TASK OBJECTIVE
Take the material below and restate it word for word, stopping after the line in which "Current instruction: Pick" occurs.

GIVEN DATA
---

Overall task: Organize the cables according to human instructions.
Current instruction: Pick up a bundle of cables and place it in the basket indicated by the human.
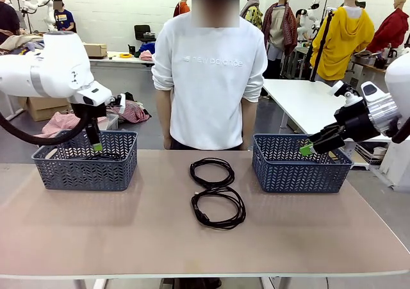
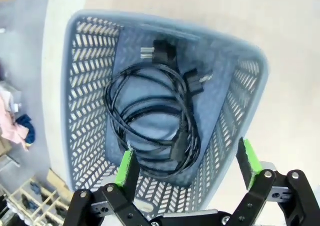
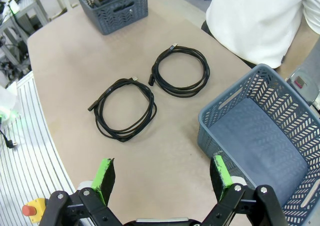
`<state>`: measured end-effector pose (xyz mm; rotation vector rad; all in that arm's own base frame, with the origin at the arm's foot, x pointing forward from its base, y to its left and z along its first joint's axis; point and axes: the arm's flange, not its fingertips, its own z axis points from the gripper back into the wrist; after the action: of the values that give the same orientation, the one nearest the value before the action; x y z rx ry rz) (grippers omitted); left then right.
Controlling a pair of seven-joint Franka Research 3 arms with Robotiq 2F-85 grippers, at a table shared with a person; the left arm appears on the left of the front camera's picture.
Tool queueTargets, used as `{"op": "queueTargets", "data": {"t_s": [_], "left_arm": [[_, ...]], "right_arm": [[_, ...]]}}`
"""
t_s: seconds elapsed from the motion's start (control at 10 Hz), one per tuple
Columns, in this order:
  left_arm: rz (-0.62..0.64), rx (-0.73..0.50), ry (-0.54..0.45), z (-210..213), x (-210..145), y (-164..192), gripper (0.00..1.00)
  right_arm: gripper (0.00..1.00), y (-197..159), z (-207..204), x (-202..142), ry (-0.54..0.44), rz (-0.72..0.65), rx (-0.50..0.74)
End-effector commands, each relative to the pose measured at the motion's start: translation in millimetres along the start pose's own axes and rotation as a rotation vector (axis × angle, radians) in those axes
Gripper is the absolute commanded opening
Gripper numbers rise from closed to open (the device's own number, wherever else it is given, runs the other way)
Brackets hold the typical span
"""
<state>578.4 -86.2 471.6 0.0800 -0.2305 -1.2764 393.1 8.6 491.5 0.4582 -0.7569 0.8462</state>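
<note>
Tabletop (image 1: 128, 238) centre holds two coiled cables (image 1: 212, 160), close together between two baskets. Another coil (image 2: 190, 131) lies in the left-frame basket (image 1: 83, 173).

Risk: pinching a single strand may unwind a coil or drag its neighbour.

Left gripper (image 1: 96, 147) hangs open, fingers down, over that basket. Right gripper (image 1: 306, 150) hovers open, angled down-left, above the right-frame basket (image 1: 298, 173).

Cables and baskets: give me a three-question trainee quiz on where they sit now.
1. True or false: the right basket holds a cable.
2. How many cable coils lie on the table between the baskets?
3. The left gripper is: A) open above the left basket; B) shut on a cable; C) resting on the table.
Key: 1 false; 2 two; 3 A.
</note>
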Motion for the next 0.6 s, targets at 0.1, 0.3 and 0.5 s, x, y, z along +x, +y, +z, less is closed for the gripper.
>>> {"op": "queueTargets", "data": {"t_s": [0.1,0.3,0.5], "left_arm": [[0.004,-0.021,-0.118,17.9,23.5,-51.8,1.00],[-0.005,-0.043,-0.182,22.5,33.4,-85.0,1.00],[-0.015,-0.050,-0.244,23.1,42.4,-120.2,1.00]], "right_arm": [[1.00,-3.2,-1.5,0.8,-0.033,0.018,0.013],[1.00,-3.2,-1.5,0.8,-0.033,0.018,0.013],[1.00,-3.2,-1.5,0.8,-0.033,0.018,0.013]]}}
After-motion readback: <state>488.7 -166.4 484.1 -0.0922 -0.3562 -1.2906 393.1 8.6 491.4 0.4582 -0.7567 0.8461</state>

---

EXERCISE RESPONSE
Overall task: Organize the cables according to human instructions.
Current instruction: Pick up a bundle of cables and place it in the basket indicated by the human.

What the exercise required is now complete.